__Task to carry out__
Begin at the line containing "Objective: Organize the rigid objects" in the records below, end at the line containing "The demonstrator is", and retype each line in that span exactly. No other line and no image should appear.

--*--

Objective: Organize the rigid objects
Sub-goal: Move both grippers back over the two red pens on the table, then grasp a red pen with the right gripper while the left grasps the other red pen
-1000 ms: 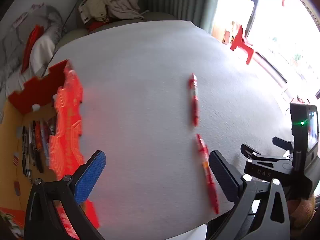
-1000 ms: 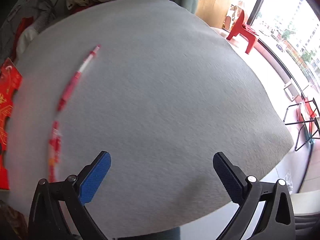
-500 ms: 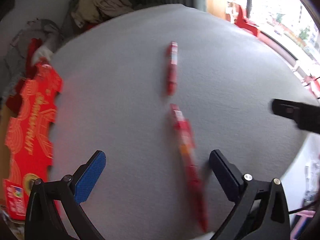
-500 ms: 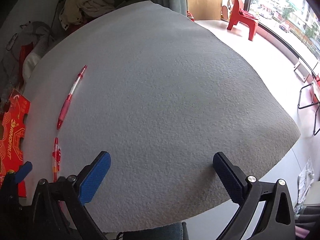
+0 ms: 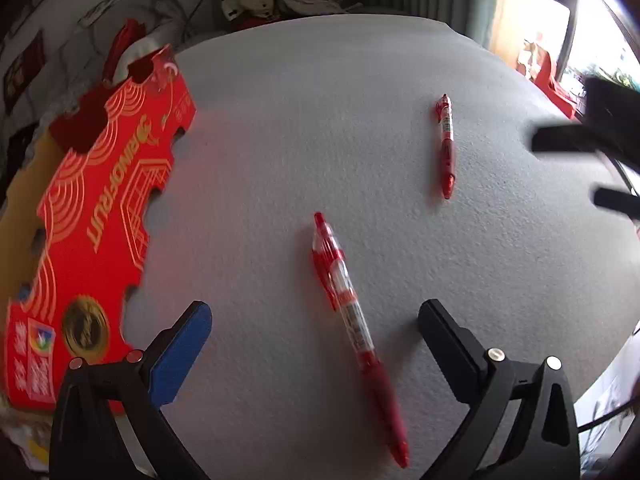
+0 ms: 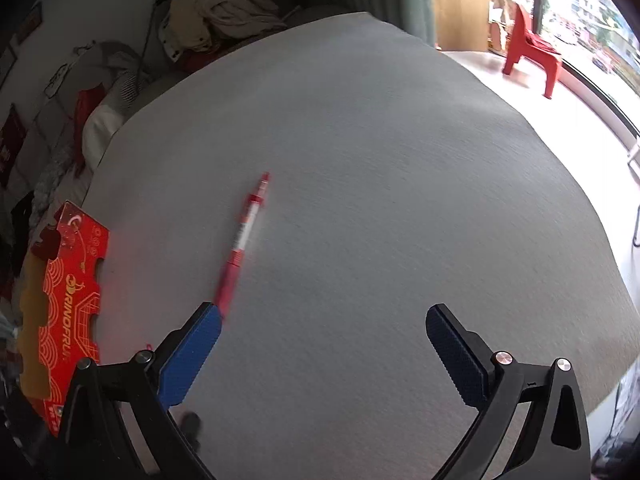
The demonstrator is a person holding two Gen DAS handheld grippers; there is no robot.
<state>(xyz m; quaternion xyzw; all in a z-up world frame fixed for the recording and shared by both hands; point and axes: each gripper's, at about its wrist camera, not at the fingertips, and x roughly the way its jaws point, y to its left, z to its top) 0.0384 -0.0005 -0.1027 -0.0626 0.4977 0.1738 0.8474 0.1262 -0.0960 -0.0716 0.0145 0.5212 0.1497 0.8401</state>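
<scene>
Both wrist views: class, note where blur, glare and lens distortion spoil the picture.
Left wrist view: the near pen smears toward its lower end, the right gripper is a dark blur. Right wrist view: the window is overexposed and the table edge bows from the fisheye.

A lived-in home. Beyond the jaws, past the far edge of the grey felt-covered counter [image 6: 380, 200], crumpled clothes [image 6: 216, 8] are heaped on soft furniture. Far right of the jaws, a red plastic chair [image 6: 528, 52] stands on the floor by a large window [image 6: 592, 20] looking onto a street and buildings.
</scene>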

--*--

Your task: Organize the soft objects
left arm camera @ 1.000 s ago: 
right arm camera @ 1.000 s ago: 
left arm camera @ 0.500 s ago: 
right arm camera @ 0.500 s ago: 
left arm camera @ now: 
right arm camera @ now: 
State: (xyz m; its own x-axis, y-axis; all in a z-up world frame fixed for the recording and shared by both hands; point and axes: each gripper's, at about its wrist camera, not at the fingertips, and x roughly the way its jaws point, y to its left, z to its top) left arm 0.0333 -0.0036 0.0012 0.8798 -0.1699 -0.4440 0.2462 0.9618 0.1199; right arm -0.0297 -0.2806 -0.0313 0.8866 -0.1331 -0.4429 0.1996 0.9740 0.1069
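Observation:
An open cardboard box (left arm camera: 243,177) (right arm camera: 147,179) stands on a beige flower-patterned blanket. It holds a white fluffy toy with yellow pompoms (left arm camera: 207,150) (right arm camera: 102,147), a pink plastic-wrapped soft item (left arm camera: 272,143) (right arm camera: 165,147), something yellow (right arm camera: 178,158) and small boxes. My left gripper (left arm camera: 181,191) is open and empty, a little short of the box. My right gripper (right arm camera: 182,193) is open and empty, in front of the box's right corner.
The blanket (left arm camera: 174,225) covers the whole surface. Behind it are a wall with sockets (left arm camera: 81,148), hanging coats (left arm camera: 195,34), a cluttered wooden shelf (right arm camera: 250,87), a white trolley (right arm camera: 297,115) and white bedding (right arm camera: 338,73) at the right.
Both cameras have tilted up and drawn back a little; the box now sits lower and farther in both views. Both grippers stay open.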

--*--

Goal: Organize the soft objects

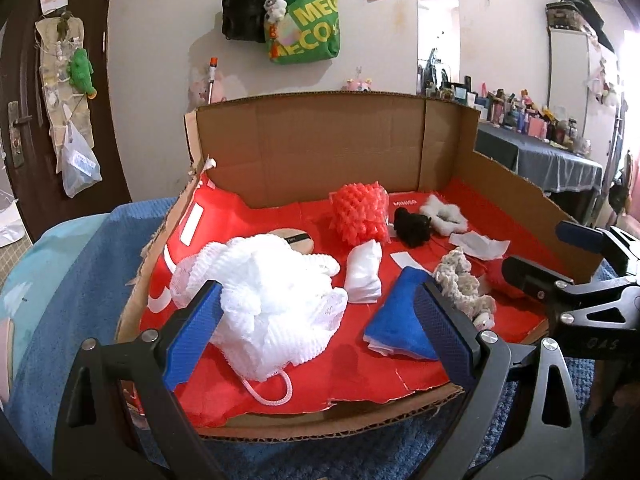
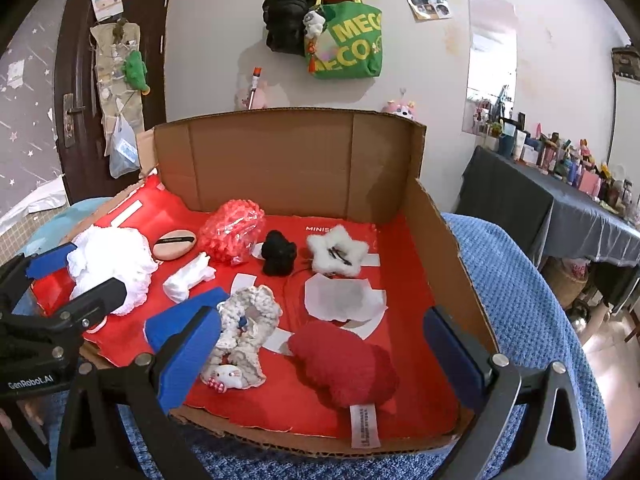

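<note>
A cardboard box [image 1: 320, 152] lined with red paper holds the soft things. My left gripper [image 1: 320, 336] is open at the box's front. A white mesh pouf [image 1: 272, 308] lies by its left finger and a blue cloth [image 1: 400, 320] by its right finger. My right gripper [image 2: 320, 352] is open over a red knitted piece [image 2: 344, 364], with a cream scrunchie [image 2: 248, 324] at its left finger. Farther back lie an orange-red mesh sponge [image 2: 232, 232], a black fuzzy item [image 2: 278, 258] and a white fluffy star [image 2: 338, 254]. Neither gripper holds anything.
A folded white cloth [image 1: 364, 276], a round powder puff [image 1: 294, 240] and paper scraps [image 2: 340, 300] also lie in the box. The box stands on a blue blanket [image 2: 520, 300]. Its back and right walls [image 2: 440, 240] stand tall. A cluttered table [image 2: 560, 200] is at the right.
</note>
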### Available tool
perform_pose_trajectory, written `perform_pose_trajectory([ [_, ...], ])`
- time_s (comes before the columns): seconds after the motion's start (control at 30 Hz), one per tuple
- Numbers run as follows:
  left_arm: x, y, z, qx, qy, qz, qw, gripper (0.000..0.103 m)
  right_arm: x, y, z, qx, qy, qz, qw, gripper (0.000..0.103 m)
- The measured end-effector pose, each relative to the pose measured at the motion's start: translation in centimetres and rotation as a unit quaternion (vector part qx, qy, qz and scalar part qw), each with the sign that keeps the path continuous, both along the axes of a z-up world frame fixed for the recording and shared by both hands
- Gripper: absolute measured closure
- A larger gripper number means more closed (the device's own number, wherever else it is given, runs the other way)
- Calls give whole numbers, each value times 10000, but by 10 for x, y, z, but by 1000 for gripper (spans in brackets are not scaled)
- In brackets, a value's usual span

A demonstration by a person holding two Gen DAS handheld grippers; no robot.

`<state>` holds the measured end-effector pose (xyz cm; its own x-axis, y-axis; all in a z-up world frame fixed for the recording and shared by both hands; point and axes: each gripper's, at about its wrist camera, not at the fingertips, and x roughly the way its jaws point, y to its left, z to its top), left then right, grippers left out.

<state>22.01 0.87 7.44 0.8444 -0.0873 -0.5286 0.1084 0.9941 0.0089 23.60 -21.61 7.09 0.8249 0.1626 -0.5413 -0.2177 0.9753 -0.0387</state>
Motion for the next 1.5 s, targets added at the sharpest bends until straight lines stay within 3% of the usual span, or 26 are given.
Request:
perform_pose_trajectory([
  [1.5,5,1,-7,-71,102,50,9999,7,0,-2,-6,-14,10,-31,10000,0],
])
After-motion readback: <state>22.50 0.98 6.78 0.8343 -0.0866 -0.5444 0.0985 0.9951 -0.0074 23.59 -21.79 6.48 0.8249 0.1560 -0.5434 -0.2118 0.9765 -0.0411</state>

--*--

__Task response__
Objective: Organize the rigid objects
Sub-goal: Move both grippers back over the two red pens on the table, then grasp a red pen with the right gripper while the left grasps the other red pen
-1000 ms: 
-1000 ms: 
-500 ms: 
-500 ms: 
+0 ms: 
+0 ms: 
The demonstrator is a person holding two Gen DAS handheld grippers; there is no robot.

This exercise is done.